Le premier soin de Buridan fut d’enfermer son prisonnier en prenant cette fois toutes les précautions nécessaires pour qu’il ne pût s’évader. Par surcroît, le sacripant fut ligoté, aux poignets et aux chevilles, avec des chaînettes de fer que Bigorne arracha à une porte. On laissa pourtant assez de jeu à ces entraves pour que le prisonnier n’eût pas à souffrir et qu’il pût marcher. Enfin, il fut résolu que, d’heure en heure, on irait s’assurer que Stragildo ne se livrait à aucune tentative et que, la nuit, chacun monterait faction à tour de rôle devant la porte du caveau où il avait été jeté.
Sur le soir, Buridan se prépara à sortir de la Courtille. Mais, alors, les quatre compagnons s’aperçurent que les environs, toujours si déserts, étaient étrangement animés. Des groupes nombreux allaient et venaient, se dirigeant, semblait-il, vers le Temple.
Buridan remit sa sortie au lendemain.
Mais, le lendemain, dès le matin, la même foule se porta encore du côté du Temple. Bigorne, envoyé en éclaireur pour voir ce qui se passait, revint au bout d’une heure en disant que les Parisiens, campés autour du Temple, chantaient, riaient, buvaient et ne s’interrompaient de cette occupation que pour pousser des cris de mort contre un homme que l’on jugeait à l’intérieur de la vieille forteresse…
Cet homme, c’était le premier ministre de Louis X…
Le procès d’Enguerrand de Marigny avait commencé !…
Buridan se sentit pâlir…
Tant que durerait le procès, c’est-à-dire qu’il y aurait foule autour du Temple, son projet n’était pas exécutable.

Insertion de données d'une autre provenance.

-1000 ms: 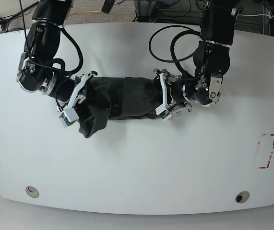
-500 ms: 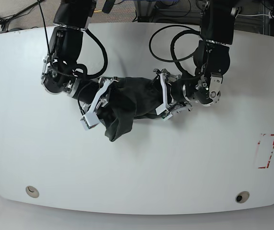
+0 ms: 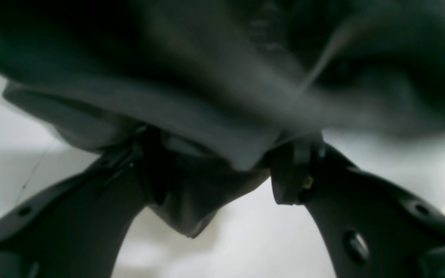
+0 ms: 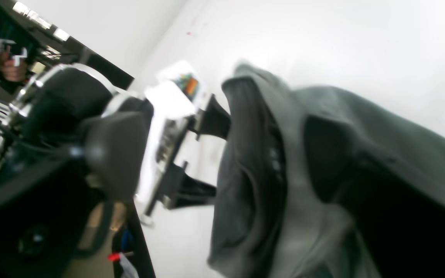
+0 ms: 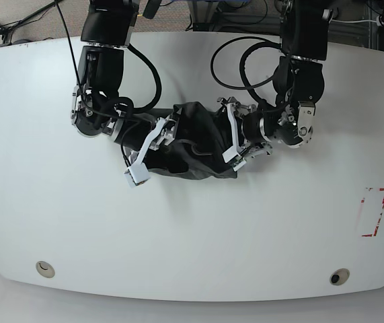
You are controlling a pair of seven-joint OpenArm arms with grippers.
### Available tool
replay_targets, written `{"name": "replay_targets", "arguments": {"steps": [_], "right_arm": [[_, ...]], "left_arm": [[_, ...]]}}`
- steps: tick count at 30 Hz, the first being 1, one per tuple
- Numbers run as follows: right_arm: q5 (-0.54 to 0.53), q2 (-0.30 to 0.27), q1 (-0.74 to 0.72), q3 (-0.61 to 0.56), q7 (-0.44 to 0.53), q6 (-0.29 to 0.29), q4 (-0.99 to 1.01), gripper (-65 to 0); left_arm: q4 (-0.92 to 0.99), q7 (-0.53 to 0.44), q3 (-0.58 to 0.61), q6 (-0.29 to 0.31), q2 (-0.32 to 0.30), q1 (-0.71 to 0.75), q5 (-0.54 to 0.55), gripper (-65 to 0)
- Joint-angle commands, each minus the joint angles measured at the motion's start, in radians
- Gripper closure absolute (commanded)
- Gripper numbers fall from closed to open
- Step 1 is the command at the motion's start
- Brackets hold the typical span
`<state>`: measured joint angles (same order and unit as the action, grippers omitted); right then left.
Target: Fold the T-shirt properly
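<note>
Cloth bunched at upper centre of the base view: the T-shirt lies crumpled on the white table, between both arms. The left gripper, just right of centre, is clamped on the shirt's edge (its wrist view shows dark fabric pinched between the fingers). The right gripper, left of centre, has its white jaws spread apart against the cloth; whether any fabric stays caught is unclear.

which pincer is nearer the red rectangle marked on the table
Left. The left pincer is at the T-shirt's end facing the red rectangle; the right pincer is at the shirt's far end.
</note>
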<state>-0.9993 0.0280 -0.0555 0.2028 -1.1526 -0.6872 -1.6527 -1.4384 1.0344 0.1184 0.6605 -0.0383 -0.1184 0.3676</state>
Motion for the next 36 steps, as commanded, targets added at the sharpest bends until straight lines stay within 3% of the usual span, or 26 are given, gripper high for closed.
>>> {"name": "replay_targets", "arguments": {"steps": [1, 7, 11, 15, 19, 25, 30, 36], "right_arm": [[-0.031, -0.006, -0.011, -0.013, 0.072, 0.025, -0.016, -64.8], [-0.037, -0.072, 0.009, 0.033, 0.073, 0.025, -0.020, -64.8], [-0.037, -0.127, 0.010, 0.034, 0.073, 0.025, -0.020, -64.8], [-0.037, -0.145, 0.016, 0.016, 0.069, 0.011, -0.022, -64.8], [-0.031, -0.205, 0.039, -0.084, 0.075, -0.011, -0.086, -64.8], [-0.023, -0.250, 0.032, -0.205, 0.076, -0.011, -0.174, -64.8], [0.179, -0.241, 0.001, -0.303, 0.093, -0.011, -0.241, -64.4], [0.437, -0.239, -0.036, -0.567, 0.188, -0.011, -0.257, -47.9]], "left_arm": [[-0.008, 0.024, -0.032, -0.002, -0.004, -0.014, -0.015, -35.8], [-0.008, 0.022, -0.127, 0.000, -0.004, -0.017, 0.092, -35.8], [-0.009, 0.022, -0.230, 0.000, -0.005, -0.033, 0.216, -36.1], [-0.015, 0.022, -0.270, 0.000, -0.015, -0.036, 0.364, -36.1], [-0.115, 0.025, -0.288, 0.000, -0.074, -0.028, 0.453, -36.0], [-0.163, 0.027, -0.345, 0.000, -0.194, 0.006, 0.465, -36.0], [-0.167, 0.027, -0.441, 0.000, -0.271, 0.041, 0.463, -36.0], [-0.177, 0.027, -0.543, 0.000, -0.326, 0.104, 0.463, -36.0]]}}
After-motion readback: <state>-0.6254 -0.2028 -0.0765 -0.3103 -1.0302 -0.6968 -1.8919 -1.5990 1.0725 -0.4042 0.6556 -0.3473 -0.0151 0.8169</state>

Un jour se passa encore, puis un autre…
Enfin, le soir du cinquième jour, comme la nuit tombait, les quatre compagnons virent que la foule se dissipait. Les mêmes groupes animés qu’ils avaient vus arriver tous les matins s’en allaient en poussant force cris de joie. Et cette immense joie de Paris était quelque chose de terrible à voir et à entendre. C’était la revanche des longues années de terreur, c’était la haine accumulée pendant vingt ans qui faisait explosion.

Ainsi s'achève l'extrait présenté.